Scan the records and identify every line in which the string "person" occurs, then return those lines.

● ● ●

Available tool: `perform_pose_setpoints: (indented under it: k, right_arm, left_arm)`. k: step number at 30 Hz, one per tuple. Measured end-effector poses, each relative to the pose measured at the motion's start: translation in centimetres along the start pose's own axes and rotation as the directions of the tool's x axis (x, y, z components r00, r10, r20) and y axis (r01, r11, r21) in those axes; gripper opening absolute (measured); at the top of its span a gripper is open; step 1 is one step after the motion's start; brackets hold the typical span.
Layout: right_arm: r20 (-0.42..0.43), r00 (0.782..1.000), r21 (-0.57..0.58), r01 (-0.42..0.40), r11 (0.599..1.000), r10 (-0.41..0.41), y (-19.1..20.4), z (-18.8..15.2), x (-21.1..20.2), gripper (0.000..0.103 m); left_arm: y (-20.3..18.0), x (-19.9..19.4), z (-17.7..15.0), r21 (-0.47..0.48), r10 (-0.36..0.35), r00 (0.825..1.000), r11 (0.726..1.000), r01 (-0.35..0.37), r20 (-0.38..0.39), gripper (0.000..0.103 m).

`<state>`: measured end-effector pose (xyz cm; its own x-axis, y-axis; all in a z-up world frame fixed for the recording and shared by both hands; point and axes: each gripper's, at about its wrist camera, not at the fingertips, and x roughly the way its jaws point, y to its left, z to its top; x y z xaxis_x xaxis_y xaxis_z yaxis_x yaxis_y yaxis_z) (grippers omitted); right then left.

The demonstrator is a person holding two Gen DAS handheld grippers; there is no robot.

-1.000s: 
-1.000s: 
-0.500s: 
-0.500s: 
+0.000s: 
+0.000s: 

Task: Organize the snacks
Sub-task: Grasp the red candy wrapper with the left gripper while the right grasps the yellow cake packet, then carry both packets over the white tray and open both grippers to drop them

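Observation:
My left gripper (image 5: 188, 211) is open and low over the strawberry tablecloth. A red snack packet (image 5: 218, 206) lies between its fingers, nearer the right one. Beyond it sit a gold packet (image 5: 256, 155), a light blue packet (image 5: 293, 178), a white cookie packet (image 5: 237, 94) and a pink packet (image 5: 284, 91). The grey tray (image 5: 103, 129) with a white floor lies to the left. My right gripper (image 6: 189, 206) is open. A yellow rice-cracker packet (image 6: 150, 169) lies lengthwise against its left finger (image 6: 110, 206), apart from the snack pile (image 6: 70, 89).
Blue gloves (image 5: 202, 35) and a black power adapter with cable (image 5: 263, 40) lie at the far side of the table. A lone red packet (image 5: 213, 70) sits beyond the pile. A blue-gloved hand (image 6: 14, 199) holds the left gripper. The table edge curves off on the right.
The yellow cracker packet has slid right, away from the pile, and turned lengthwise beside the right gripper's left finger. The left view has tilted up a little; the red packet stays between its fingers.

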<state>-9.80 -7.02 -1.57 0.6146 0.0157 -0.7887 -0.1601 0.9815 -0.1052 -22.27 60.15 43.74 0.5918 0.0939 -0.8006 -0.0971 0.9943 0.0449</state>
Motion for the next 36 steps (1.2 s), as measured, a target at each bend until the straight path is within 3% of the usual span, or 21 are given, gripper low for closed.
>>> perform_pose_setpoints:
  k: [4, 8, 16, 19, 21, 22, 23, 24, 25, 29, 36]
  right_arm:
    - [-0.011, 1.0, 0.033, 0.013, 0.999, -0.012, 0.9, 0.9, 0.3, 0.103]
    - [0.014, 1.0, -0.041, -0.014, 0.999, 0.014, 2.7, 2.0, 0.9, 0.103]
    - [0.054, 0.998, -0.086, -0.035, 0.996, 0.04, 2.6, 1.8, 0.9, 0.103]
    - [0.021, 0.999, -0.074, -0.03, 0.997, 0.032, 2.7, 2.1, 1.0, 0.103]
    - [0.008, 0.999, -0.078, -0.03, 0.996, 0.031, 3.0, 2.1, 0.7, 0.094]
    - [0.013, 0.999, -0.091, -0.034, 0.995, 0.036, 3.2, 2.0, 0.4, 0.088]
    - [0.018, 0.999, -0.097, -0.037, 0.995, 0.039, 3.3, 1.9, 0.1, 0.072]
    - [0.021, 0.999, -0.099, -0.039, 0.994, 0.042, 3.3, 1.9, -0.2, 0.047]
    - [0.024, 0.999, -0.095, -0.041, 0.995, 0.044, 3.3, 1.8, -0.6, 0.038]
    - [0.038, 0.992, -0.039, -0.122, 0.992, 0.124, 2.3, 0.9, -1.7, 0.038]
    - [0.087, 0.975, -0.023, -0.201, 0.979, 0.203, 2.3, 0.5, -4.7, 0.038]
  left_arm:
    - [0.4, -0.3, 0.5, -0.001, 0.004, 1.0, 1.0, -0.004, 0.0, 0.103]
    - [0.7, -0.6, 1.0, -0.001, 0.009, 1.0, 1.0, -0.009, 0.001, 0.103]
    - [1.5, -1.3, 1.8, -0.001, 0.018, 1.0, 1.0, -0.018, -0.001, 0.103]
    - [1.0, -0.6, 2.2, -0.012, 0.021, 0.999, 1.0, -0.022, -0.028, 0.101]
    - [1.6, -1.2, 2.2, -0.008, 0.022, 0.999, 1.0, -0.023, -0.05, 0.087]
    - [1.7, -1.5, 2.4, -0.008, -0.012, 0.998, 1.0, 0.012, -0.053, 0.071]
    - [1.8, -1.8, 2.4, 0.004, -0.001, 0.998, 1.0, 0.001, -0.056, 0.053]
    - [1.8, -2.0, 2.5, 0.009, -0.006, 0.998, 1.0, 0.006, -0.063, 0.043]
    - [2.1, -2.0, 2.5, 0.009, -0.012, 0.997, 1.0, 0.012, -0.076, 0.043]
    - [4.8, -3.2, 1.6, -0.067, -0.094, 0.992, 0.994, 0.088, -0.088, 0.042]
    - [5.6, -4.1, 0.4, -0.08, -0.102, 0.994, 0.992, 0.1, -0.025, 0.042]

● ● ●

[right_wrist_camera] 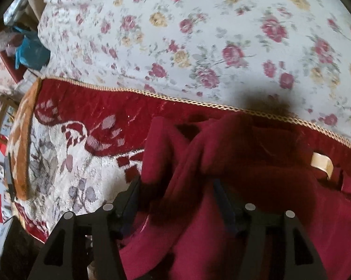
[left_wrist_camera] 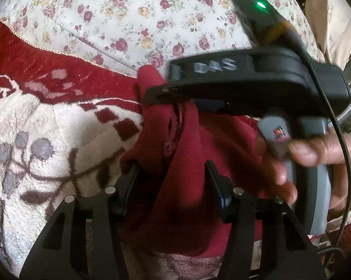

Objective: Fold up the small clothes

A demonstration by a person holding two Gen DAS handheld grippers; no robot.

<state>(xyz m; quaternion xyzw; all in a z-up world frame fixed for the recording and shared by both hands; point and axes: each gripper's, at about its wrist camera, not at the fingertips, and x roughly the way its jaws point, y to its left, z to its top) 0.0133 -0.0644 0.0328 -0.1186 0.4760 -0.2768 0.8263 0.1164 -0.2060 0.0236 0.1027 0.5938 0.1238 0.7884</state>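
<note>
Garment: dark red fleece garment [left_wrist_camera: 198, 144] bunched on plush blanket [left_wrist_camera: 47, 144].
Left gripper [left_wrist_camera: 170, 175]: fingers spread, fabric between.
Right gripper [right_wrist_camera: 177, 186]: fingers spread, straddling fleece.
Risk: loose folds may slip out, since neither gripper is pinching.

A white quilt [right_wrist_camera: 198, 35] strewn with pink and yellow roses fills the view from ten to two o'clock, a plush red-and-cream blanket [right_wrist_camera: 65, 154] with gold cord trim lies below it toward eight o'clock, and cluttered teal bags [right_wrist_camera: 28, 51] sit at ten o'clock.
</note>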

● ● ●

Written answer ->
The demonstrator is a person holding two Gen DAS handheld grippers; there is no robot.
A demonstration by a person holding two Gen DAS handheld grippers; no robot.

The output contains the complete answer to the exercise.